Pour le travail de composition proprement dit, il y a deux moments, qui
peuvent d'ailleurs être espacés par plusieurs mois, voire
plusieurs années. Tout d'abord, une Idée, pleine, obsédante,
nécessaire. Pour le premier album, " Entre tes mains
", c'est l'idée de la collision de la nécessité
sociale et de la liberté ; lorsqu'un individu s'élève
seul contre " sa " vie. Apparemment nous nous croyons libres,
notre vie n'est la nôtre que parce que nous la ressentons de l'intérieur,
comme sujet de nos actions, de nos pensées, mais ce n'est qu'illusion,
nous entrons comme toutes choses à l'intérieur de la grande
chaîne de la causalité et rien de ce que l'on fait et pense
n'est l'expression d'une quelconque liberté. Et pourtant, la décision
de prendre sa vie " entre ses mains ", contre toute attente,
toute logique sociale, est peut-être la seule façon de devenir
la cause essentielle, le moteur de ce qui nous arrive, nous touche. Dans
cette décision, le choc de la nécessité et de la
liberté fait jaillir l'autonomie : tu deviens l'artiste de ta propre
vie, créateur - ton propre père.
Pour " Sur tes traces
", dans la continuité du
premier (car c'est une suite; mais peut-on parler de suite quand tout
semble circulaire ?), l'idée est celle du cheminement comme périple,
comme odyssée intérieure. La décision d'assumer enfin
sa vie, ce nouvel accouchement, nous place du point de vue des rencontres
essentielles qui la jalonnent et lui permettent de s'accomplir : un matin,
tu te regardes dans le miroir, les yeux rouges, gonflés de sommeil,
tu ne sais pas si tu as cauchemardé, pleuré toute la nuit,
alors tu entres en dialogue avec ton " hôte " et ça
commence : qu'as-tu ? Qu'as-tu l'enfant bleu ? Je n'ai rien, personne
ne le sait, etc. Retour présent des visages et des voix. Il n'y
a plus de passé, d'avenir, sinon par le ressac perpétuel
de la mer-mémoire, l'émotion de vivre pleinement sa vie.

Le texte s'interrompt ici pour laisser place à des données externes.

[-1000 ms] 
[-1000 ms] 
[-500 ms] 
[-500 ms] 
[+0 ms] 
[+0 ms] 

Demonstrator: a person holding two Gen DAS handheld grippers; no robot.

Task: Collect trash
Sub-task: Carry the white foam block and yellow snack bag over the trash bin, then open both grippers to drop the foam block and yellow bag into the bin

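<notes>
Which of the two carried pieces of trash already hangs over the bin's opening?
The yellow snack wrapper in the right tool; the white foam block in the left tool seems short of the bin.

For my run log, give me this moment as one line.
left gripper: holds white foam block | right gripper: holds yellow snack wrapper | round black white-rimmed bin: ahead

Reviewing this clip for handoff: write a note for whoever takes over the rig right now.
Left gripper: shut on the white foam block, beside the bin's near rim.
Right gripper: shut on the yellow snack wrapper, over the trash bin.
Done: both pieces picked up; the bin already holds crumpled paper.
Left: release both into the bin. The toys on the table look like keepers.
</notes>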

Les rencontres sont toujours-là, mais créatives : les parents,
les copains, les amours, les trahisons, la femme, l'enfant, l'ami, toutes
celles qui te mènent à te reconnaître - peut-être,
un jour...
Quand cette idée te prend et ne te lâche plus, il faut la
traduire, l'ex-primer. La guitare sur les tripes, j'essaie de trouver
plus des atmosphères propres à traduire des sensations,
des émotions, que de partir d'un thème ou d'un plan ; alors,
les mots viennent tout seuls. C'est évident pour "L'enfant
bleu ", par exemple : il fallait traduire l'atmosphère irrespirable
d'un univers familial déjanté et maladif, j'ai donc composé
un morceau lourd, encombré, grouillant, mais qui soit aussi l'expression
d'un vivier riche et " free " d'où peut naître
autre chose. C'est la contradiction qui m'intéresse : comment l'enfermement
stérile dans la répétition-crasse des préjugés,
des idées reçues, peut provoquer une soif inextinguible
de libertés, de sens, d'élévations, de créations
? Ce premier moment est donc celui de la mise en forme, en musique et
en mots, d'émotions, de sensations, bref, d'un vécu archaïque
et fondateur.
Le second moment est, somme toute, assez banal. Pour la plupart des "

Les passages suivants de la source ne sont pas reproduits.